THE TASK: Take the lines below from the first through the one that contains "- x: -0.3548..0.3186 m" and copy them exactly.

(LISTED ENTRIES begins)

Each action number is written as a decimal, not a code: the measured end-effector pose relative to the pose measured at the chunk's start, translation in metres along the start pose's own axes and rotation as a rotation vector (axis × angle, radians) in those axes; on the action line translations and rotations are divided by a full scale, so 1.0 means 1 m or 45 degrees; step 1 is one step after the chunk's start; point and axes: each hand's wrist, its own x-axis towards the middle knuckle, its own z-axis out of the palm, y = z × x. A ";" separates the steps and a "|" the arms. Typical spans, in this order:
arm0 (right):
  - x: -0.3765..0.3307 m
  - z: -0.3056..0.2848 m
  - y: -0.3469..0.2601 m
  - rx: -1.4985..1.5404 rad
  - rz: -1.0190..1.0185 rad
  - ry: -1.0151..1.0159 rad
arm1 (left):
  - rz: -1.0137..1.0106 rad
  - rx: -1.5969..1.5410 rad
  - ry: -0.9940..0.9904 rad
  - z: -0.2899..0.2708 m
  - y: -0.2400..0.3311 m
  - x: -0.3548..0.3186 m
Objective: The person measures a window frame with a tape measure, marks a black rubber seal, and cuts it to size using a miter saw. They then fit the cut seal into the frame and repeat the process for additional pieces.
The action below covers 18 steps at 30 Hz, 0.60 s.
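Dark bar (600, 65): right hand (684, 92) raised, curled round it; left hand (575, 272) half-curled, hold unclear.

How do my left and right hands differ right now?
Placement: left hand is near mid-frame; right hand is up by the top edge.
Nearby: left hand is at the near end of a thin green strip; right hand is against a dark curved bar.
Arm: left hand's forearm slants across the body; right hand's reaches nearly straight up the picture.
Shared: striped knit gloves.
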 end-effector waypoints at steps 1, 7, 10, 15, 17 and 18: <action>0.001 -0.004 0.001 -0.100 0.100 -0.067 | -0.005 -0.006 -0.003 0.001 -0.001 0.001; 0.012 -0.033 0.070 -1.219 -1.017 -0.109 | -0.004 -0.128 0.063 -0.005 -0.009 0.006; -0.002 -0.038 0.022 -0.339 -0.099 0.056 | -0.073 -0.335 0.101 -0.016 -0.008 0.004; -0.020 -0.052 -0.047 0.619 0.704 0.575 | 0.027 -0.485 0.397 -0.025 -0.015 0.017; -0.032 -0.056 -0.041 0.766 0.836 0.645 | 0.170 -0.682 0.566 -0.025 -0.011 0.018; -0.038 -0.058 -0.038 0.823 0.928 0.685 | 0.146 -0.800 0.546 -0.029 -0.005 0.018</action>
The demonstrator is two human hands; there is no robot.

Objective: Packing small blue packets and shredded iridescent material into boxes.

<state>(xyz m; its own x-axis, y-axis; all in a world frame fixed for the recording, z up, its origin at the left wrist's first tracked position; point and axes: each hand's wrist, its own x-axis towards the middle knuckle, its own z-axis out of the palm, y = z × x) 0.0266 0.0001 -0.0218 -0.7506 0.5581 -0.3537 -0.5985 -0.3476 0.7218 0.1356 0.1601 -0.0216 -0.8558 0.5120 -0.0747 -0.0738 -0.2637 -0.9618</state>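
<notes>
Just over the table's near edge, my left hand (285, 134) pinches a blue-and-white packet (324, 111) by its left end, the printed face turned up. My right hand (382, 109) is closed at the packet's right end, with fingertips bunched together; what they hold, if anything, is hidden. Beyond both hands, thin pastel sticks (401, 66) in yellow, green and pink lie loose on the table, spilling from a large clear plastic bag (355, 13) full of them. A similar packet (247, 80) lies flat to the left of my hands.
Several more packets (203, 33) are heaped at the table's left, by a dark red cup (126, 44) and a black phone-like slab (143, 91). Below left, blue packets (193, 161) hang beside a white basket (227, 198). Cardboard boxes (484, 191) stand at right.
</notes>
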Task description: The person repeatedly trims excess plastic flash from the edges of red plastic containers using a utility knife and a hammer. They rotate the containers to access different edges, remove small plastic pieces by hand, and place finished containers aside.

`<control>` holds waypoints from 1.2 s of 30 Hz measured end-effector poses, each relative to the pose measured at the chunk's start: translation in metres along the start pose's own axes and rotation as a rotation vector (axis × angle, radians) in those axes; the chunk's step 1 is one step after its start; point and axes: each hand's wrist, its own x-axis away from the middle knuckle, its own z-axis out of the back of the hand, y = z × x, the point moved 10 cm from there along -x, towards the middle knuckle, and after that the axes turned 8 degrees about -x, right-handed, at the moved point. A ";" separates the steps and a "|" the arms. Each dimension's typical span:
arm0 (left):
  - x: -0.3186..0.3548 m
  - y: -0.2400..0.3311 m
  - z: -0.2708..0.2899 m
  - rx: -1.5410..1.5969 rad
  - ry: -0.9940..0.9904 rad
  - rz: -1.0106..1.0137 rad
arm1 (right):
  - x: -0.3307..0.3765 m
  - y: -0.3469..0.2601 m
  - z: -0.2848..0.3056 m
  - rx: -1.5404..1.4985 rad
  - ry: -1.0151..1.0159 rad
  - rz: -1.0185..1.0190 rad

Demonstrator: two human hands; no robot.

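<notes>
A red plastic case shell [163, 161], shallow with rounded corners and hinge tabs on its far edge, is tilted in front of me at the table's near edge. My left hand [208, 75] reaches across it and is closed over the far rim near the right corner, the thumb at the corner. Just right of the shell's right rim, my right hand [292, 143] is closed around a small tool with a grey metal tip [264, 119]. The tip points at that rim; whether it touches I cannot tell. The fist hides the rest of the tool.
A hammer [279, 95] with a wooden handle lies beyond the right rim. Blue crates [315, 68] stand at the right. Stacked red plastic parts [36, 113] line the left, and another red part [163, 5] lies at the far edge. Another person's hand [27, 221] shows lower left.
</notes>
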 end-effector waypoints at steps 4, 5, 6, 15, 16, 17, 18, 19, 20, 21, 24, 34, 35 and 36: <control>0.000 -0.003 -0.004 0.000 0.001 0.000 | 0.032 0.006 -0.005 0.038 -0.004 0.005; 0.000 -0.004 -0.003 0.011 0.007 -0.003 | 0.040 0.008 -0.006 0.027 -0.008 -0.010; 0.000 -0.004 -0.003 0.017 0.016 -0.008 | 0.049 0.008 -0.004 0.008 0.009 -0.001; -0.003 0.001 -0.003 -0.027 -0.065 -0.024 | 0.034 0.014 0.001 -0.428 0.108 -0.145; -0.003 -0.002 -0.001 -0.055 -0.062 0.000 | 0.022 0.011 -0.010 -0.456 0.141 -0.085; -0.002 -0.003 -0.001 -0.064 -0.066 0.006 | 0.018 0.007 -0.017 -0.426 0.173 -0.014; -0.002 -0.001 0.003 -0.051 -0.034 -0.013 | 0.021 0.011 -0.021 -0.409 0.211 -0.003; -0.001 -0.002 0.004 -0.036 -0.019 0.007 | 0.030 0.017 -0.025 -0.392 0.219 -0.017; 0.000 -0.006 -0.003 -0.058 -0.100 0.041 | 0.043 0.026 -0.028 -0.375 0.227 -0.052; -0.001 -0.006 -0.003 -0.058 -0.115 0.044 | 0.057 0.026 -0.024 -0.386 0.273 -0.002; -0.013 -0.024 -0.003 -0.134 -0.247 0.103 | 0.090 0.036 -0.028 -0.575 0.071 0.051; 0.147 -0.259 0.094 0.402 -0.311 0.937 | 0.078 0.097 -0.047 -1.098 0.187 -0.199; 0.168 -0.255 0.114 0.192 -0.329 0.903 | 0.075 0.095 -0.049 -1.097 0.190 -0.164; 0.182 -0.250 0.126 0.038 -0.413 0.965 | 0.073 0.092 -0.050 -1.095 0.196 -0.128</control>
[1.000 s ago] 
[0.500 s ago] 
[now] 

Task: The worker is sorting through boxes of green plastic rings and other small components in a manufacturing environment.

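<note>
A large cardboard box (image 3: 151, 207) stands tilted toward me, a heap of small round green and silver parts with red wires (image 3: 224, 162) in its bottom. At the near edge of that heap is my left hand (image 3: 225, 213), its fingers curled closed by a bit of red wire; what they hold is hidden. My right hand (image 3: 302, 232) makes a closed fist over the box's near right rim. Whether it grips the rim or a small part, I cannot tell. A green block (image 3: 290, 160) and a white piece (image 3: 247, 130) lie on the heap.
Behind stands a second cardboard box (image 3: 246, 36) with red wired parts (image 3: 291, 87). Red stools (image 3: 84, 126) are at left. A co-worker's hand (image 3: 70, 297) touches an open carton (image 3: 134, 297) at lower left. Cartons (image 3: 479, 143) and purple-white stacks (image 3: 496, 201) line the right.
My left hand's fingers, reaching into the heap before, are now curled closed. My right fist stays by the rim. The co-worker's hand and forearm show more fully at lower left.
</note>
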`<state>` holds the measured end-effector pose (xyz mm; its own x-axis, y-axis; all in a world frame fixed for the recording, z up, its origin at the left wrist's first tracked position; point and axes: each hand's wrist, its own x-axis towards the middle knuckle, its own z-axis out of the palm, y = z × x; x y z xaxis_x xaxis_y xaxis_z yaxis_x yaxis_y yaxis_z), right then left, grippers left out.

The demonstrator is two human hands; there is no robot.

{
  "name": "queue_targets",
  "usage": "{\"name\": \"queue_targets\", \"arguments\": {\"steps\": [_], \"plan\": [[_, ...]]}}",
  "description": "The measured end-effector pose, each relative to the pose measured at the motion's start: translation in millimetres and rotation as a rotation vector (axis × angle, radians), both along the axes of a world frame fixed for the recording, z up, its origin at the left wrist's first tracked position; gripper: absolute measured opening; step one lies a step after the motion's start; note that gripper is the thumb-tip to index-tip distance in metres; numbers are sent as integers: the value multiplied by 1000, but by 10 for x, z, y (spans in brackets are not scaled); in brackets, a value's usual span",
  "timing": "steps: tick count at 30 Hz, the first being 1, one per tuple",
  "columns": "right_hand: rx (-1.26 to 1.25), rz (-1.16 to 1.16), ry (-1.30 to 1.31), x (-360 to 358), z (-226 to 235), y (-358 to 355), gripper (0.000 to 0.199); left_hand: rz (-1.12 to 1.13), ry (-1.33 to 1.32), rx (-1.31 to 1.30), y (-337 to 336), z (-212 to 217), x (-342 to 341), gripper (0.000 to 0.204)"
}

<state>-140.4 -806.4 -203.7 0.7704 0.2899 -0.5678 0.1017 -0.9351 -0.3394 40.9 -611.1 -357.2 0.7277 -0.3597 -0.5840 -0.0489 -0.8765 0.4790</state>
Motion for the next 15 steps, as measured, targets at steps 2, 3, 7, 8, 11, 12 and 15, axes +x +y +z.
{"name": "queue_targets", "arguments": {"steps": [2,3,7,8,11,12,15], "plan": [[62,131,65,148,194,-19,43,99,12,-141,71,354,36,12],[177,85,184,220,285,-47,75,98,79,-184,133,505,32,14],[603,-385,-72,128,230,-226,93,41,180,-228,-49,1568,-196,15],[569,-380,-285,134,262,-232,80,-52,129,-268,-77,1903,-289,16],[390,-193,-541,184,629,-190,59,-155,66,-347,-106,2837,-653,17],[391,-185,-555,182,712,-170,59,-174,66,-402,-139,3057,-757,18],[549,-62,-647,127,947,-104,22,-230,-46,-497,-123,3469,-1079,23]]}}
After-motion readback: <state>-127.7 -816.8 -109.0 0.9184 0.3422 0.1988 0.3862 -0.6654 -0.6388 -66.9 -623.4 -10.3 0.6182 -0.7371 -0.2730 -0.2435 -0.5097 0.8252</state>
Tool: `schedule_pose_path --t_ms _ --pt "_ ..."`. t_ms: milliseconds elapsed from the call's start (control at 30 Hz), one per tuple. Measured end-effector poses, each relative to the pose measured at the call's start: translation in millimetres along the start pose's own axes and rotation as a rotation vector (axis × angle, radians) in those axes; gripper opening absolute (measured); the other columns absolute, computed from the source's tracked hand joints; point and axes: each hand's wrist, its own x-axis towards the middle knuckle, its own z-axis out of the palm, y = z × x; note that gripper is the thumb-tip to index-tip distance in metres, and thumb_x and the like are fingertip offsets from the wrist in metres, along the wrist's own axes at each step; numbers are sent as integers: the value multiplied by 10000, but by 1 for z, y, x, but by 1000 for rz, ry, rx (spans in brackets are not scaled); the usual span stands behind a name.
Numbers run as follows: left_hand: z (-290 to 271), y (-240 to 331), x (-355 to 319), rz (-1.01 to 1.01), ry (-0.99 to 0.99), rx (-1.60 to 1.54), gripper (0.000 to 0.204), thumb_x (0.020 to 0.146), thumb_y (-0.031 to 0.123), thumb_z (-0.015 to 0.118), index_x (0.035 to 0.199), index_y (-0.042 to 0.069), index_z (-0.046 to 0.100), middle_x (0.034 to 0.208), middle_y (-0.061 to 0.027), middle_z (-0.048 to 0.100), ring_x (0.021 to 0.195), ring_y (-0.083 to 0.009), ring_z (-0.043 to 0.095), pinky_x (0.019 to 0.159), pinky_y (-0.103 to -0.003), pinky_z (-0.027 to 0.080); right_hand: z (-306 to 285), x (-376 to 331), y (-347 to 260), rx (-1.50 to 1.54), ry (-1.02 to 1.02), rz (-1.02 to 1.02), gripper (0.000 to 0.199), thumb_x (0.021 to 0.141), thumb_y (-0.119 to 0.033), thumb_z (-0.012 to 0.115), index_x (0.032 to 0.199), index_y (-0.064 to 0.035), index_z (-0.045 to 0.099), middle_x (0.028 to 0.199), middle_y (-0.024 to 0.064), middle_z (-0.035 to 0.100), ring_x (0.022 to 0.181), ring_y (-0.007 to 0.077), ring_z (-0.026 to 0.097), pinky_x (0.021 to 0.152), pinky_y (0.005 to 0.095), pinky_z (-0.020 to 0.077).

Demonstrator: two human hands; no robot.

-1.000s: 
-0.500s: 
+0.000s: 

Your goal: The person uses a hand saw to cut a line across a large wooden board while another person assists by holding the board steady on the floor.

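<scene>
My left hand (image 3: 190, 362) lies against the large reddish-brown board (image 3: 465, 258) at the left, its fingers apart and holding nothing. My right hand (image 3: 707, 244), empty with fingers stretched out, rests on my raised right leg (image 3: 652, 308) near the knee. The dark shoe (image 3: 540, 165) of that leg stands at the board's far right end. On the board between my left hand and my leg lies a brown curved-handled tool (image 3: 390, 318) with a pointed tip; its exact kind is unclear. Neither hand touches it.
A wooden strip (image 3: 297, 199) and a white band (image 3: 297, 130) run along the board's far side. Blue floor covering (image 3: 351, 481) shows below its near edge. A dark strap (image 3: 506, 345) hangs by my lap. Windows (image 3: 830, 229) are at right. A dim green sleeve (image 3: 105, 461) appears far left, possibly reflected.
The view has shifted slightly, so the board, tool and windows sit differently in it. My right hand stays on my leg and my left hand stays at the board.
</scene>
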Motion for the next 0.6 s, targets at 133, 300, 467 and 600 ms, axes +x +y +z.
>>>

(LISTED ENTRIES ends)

SOLUTION FOR THIS EXERCISE:
Each action number is written as a decimal, not a code: the measured end-effector pose relative to the pose measured at the chunk's start, translation in metres along the start pose's own axes and rotation as a rotation vector (axis × angle, radians) in those axes; on the action line translations and rotations are divided by a full scale, so 1.0 means 1 m or 45 degrees; step 1 is one step after the chunk's start; point and axes: each hand's wrist, its own x-axis towards the middle knuckle, its own z-axis out of the palm, y = z × x. A ";" separates the steps and a "|" the arms. Typical spans, in this order:
arm0 (right):
  - x: -0.3765..0.3307 m
  - z: -0.3056..0.2848 m
  - y: -0.3469..0.2601 m
  - rx: -1.4985..1.5404 rad
  - rz: -1.0190..1.0185 rad
  - ry: -1.0151..1.0159 rad
arm1 (left):
  - rz: -1.0137..1.0106 rad
  - rx: -1.5969..1.5410 rad
  - ry: -0.9940..0.9904 rad
  - z: -0.2899..0.2708 m
  - y: -0.2400..0.3311 m
  - x: -0.3548..0.3186 m

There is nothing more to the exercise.